As mentioned during the presentation, Greece’s PEC and FEC have been decreasing considerably since 2008, while their lowest level was recorded in 2020. Although both indicators increased in 2021, they were still below the 2019 levels. In 2021, Greece’s PEC and FEC were below the levels set for the 2020 targets, reflecting the government’s goal of achieving strong economic growth and improving energy efficiency and keeping energy consumption flat. The statement that “Greece failed to achieve the energy savings target over 2017-2020” refers to the Energy Efficiency Obligation Scheme (EEOS) that overachieved the target of 14 PJ, reaching 61.4 PJ of cumulated energy savings and despite the fact that the total cumulated energy savings from 2017 to 2020 were 101 PJ, Greece fell short of achieving the target of 140 PJ. However, we can understand the importance of such scheme in terms of energy savings.

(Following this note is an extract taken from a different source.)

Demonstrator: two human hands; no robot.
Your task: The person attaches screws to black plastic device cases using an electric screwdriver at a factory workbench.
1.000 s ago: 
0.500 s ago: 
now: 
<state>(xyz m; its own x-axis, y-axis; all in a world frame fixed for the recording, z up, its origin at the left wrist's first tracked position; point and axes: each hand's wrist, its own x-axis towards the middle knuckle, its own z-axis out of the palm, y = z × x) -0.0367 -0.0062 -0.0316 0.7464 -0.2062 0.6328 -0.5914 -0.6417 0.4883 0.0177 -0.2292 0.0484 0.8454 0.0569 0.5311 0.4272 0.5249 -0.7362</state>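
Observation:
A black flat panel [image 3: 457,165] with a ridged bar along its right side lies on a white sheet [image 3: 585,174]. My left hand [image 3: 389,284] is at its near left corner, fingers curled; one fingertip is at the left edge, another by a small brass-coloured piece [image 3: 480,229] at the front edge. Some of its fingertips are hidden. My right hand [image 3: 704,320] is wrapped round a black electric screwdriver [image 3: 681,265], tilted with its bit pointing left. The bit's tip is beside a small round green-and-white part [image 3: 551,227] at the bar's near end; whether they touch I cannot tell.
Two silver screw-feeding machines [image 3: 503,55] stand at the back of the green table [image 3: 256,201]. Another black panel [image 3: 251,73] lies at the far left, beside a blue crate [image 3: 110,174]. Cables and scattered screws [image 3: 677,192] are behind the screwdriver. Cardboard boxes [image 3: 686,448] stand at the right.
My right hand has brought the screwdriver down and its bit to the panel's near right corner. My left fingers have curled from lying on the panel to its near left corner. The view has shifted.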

To sum up, Article 3 (sets PEC and FEC target for 2030) and Article 7 (EEOS) have different targets. Greece is reaching the target of Article 3 (see table below), while it is worth noting the country's inability to achieve the target of Article 7, as discussed during the presentation.
Q: Line 4 of the table on slide 18 shows that 196 ktoe of energy savings will be realised in 2021-2030 (cumulatively) through Energy Service Companies (ESCos). This is additional to line 2 (energy upgrading of public buildings). What concrete energy efficiency improvements are we talking about here?
Policy Measures (PM) 2 (Energy upgrading of public buildings) and 4 (Improvement in energy efficiency through energy service companies) are different PM in different sectors. The annual savings in both PM seem to be the same (i.e. 4 ktoe) over 2021-2030, but they are not the same. This can be seen from the different total cumulative EU savings that are 208 ktoe in PM2 and 196 ktoe in PM4. The rounding of annual savings over 2021-2030 in both PM leads to the same number (i.e. 4 ktoe).